__Assigned task__
From the records, return each line that has the word "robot" in it.
(Exercise inputs)
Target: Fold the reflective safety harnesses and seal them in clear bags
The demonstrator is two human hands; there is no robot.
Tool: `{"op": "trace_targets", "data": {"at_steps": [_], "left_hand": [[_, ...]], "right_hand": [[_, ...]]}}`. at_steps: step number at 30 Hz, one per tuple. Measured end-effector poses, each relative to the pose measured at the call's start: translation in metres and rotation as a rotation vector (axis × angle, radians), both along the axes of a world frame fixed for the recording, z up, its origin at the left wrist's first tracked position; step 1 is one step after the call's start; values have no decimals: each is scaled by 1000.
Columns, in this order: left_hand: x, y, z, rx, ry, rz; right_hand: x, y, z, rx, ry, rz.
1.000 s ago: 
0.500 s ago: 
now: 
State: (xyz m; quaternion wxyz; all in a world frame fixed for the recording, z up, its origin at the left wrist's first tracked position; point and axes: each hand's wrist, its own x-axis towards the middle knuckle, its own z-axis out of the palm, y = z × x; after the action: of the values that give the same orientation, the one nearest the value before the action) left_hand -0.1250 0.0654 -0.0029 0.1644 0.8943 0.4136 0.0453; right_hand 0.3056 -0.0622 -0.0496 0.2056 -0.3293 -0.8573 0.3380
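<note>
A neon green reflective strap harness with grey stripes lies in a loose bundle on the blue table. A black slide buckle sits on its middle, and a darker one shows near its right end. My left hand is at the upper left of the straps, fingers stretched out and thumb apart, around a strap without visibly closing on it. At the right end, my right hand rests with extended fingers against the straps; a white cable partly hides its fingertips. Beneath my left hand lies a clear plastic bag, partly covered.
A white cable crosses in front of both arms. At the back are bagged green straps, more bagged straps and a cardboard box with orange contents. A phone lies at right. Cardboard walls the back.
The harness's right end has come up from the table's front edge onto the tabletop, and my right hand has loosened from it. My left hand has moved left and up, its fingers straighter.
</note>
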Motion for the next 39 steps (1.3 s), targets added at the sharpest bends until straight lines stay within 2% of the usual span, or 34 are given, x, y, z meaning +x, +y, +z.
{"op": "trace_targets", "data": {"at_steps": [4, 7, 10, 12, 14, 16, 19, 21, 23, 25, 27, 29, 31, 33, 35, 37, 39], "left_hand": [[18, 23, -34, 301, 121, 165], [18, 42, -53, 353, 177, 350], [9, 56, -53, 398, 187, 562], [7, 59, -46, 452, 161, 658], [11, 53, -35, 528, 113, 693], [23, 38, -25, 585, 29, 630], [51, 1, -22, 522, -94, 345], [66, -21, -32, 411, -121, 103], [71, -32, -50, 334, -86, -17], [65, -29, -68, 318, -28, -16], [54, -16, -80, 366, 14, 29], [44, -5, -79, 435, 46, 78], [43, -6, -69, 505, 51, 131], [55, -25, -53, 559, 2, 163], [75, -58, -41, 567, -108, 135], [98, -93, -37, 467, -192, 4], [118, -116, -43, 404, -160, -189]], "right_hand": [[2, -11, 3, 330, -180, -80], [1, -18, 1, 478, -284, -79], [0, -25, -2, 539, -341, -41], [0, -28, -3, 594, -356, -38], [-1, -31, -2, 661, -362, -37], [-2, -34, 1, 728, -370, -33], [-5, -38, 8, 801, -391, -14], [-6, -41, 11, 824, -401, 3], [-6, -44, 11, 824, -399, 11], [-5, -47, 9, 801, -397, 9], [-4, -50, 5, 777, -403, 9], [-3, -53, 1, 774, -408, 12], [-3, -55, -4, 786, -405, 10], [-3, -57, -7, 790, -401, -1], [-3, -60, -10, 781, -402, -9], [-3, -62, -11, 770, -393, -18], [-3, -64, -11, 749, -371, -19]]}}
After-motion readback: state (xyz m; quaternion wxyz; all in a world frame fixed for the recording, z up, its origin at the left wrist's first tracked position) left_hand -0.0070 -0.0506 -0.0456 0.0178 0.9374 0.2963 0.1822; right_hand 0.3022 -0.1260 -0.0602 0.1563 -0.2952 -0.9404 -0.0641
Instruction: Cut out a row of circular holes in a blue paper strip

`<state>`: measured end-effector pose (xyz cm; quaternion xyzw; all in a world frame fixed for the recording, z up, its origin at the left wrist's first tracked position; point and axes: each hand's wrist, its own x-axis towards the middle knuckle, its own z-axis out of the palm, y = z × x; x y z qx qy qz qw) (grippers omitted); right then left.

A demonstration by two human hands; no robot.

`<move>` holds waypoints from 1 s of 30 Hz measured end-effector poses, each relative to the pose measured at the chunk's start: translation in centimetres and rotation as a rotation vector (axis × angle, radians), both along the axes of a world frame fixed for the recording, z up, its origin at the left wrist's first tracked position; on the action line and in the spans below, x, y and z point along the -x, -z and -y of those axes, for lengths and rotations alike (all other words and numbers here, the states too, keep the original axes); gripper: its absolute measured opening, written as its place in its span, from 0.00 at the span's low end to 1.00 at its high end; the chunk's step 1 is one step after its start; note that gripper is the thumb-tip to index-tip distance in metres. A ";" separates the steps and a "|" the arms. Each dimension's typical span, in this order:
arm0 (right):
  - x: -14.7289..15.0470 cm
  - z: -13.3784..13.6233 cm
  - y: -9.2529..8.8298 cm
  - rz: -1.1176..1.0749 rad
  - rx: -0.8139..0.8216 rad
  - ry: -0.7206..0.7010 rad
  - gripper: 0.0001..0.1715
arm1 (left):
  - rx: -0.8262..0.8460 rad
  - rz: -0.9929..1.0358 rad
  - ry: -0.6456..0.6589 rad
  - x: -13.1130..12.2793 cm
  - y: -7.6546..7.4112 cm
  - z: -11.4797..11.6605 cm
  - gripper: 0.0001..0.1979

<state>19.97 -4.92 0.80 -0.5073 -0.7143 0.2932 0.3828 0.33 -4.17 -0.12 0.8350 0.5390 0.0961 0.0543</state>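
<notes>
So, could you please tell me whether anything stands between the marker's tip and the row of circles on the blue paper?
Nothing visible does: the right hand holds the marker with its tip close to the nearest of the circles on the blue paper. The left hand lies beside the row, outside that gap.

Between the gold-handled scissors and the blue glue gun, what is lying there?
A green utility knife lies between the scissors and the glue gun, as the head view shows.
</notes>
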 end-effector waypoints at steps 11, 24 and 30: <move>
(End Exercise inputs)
__Exercise response__
The demonstrator is two human hands; there is no robot.
A demonstration by two human hands; no robot.

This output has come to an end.